The temple of Torak conjured up images in my mind of Indiana Jones and the Temple of Doom. Do with that what you will.

Early on in book two, I started mentally sorting characters into their D&D and Guild Wars 2 classes.

The Mimbrates use “thee” and “thou” and other archaic language forms as a sort of fancy courtesy/putting-on-airs thing, but those forms were actually informal English, not formal.

Nyssia seems to be loosely based off of Egypt and Salmissra off of the popular imagination of Cleopatra. Last month Sarcastic Productions put out a great video on Cleopatra that I encourage you to go check out.

*Spoilers* In order to steal the orb, Zedar had to get a “pure” and innocent child to pick it up, carry it, etc. Eddings filled this role with a blond-haired blue-eyed little boy. *End spoilers*

My mental image was something like this Precious Moments illustration. I think that if I were to use this trope in one of my books, I wouldn’t pick a white kid, or at the very least I wouldn't pick one that is the epitome of the "fair" European fairytale stereotype.
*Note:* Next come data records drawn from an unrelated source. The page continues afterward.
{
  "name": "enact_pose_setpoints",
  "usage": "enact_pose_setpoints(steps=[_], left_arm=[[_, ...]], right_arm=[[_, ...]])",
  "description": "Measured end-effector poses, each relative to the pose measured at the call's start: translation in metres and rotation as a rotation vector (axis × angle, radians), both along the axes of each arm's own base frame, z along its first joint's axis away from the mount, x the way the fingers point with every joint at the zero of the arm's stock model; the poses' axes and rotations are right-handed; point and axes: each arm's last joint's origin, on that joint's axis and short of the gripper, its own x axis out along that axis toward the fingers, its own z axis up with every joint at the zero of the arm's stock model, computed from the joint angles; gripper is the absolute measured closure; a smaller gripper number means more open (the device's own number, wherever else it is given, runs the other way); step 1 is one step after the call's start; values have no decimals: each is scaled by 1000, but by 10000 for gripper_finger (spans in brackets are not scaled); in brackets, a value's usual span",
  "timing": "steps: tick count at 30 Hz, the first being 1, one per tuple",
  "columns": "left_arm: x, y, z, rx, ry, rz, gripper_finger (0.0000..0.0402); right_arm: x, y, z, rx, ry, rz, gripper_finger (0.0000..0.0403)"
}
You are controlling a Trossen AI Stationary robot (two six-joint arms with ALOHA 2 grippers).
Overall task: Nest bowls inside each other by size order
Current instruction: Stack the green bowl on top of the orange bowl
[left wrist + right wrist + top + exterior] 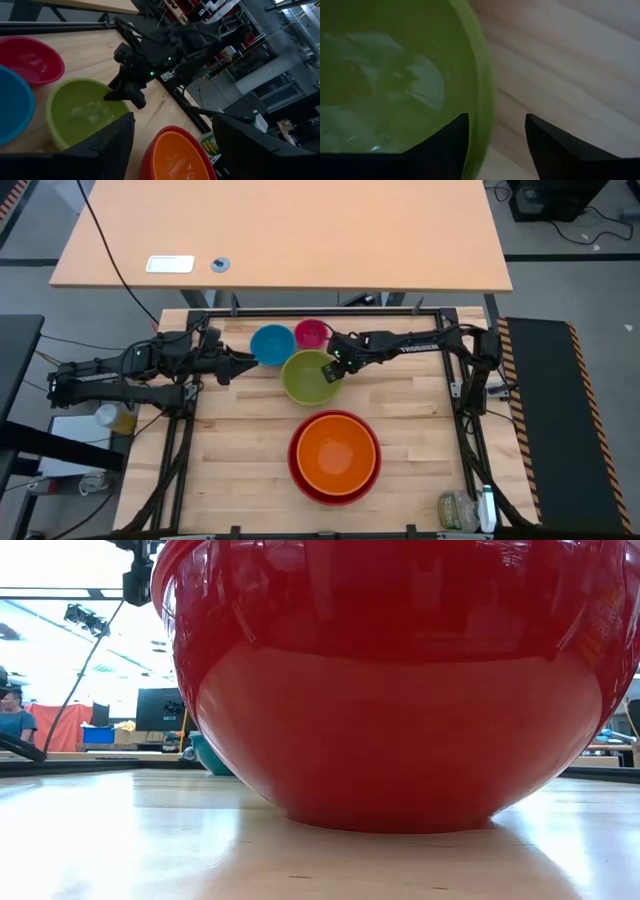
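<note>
The orange bowl [336, 452] sits nested in the red bowl [300, 476] at the table's near middle. The red bowl fills the low view [400, 690]. The lime green bowl [305, 378] stands on the table behind them, with the blue bowl [270, 345] and the magenta pink bowl [312, 334] at the far edge. My right gripper [332, 370] is open over the green bowl's right rim [484, 100], one finger inside the bowl and one outside. My left gripper [240, 365] is open and empty just left of the green bowl. My right gripper comes at the green bowl's right rim [485, 125] from above and the right, with the rim in the gap between its open fingers. I cannot tell whether the inner finger [451, 145] touches the wall. The bowl stands on the table.
A metal frame [455, 395] runs along the table's edges. A plastic bottle [458, 510] lies at the near right corner. Bare wood [230, 460] lies left of the red bowl. A person [14, 715] shows far off in the room.
</note>
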Motion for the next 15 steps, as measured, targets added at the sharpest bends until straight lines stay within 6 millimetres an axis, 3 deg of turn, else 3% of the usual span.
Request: enact_pose_setpoints(steps=[8,15], left_arm=[[3,0,-2,-5,13,1,131],[6,1,-3,-7,27,1,131]], right_arm=[[0,2,-1,14,4,-23,246],[-6,2,-3,24,48,-133,321]])
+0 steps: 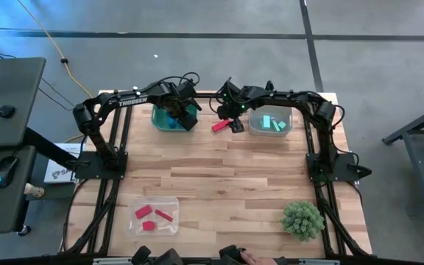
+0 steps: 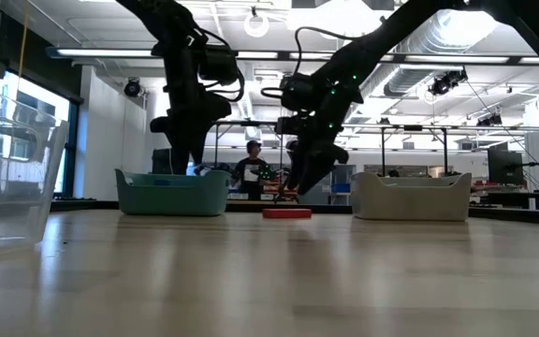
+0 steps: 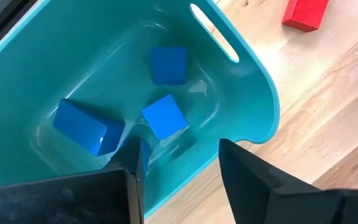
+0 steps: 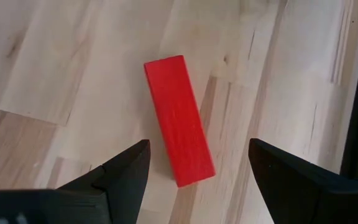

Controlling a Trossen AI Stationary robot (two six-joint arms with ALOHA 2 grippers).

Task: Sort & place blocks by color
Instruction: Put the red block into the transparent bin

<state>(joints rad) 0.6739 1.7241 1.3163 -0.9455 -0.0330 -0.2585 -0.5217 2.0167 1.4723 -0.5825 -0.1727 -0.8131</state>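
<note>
We've got the left gripper [image 3: 179, 165] empty, jaws apart, over the teal bin [image 3: 253, 93] holding three blue blocks [image 3: 164, 116]. Right gripper [image 4: 197, 165] wide open, straddling the red bar [image 4: 178, 118] near the table's [image 1: 227, 184] far edge.

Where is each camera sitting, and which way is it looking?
High view: above the table, looking straight down; both arms show, with the teal bin, clear bin and red bar.
Low view: at table-top height, looking level across into the room; both arms come down from above.
Left wrist view: on the left arm, looking into the teal bin at three blue blocks; left gripper jaws open.
Right wrist view: on the right arm, looking down at the red bar; right gripper jaws open.
Shared: all four views show the red bar.
</note>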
Hair color, skin color, eye shape, and other markers of ethnicity have no inherent connection with morality, and it's a great disservice to both readers and the culture at large when writers reinforce racial stereotypes.

Bottom line

I didn’t care for this series. After book one I was optimistic that it would get better, but if it’s like this after three books, I just can’t be optimistic anymore. I’ve read the summaries for the next two books, and while they’re not inherently boring I doubt that Eddings wrote them in a way that would be interesting and not overly predictable and cliche. I give my experience of the first three books three out of seven twisty mustaches and have no intention of finishing the series.